L’Allemagne et l’Italie restent les pays les moins performants, accablés par des problèmes structurels, des investissements peu élevés et une exposition particulièrement rude à l’industrie manufacturière mondiale. La Pologne et l’Espagne continuent d’afficher la plus forte croissance parmi les plus grandes économies européennes. Dans l’ensemble, la zone euro devrait progresser de 1,4 % en 2025, puis de 1,1 % en 2026. Selon les estimations, les droits de douane pourraient réduire d’environ un demi-point de pourcentage la croissance du PIB de la zone euro en 2026. C’est moins que l’impact prévu pour la Suisse, où l’on s’attend à un ralentissement de la croissance du PIB de 0,9 point de pourcentage en 2026 dans l’hypothèse de droits de douane sectoriels de 15 % sur les produits pharmaceutiques et les semi-conducteurs.
Comme l’accord avec la Suisse, l’accord entre les États-Unis et l’UE fixe un plafonnement tarifaire de 15 % sur la plupart des exportations. Néanmoins, ce plafonnement protège un plus grand nombre d’industries sur un marché beaucoup plus vaste. Le secteur européen de l’acier et de l’aluminium est toujours soumis à un taux de 50 %, mais des secteurs clés tels que l’aéronautique, les médicaments génériques et les ressources naturelles en sont exemptés.
L’appréciation de l’euro, soutenue par l’assouplissement monétaire aux États-Unis et des perspectives budgétaires plus solides en Allemagne, s’ajoute aux enjeux concurrentiels qui se posent aux exportateurs européens. Souvent positivement corrélé à l’euro, le franc suisse fort amplifie également les pressions concurrentielles et aggrave les effets tarifaires.
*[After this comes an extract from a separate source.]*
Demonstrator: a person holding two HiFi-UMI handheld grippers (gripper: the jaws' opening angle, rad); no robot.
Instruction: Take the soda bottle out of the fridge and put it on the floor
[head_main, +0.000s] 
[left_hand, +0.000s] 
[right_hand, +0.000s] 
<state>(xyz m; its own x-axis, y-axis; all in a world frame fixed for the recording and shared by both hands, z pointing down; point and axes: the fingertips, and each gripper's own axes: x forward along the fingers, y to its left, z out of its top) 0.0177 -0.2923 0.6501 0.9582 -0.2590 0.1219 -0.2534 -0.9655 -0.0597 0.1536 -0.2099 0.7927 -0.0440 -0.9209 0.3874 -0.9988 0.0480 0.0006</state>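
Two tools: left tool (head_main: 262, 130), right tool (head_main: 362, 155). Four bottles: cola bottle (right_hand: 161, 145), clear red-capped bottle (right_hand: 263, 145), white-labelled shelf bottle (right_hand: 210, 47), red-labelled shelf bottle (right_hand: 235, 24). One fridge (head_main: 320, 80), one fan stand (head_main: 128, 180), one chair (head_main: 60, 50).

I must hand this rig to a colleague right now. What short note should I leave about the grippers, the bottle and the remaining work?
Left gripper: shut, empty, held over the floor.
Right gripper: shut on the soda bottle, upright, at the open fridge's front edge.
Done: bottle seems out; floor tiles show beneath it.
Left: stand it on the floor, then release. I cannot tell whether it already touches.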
Du point de vue suisse, l’affaiblissement de la demande dans la zone euro, le ralentissement de la croissance des exportations et les tensions commerciales persistantes constituent autant de risques, en particulier pour les entreprises étroitement liées aux chaînes de valeur européennes. L’environnement commercial dans son ensemble reste fragile et tout recul en Europe pèserait sur les secteurs exportateurs de la Suisse et sur les perspectives de croissance globales.
Perspectives économiques de la Suisse : une reprise progressive
L’activité économique de la Suisse restera modérée. Le pic de l’impact des droits de douane devrait être atteint en 2026, surtout si des droits de douane sectoriels sur les produits pharmaceutiques entrent en vigueur. Une reprise plus ferme dans la zone euro, une demande mondiale plus stable et des taux d’intérêt plus bas devraient soutenir un rebond à partir de 2027.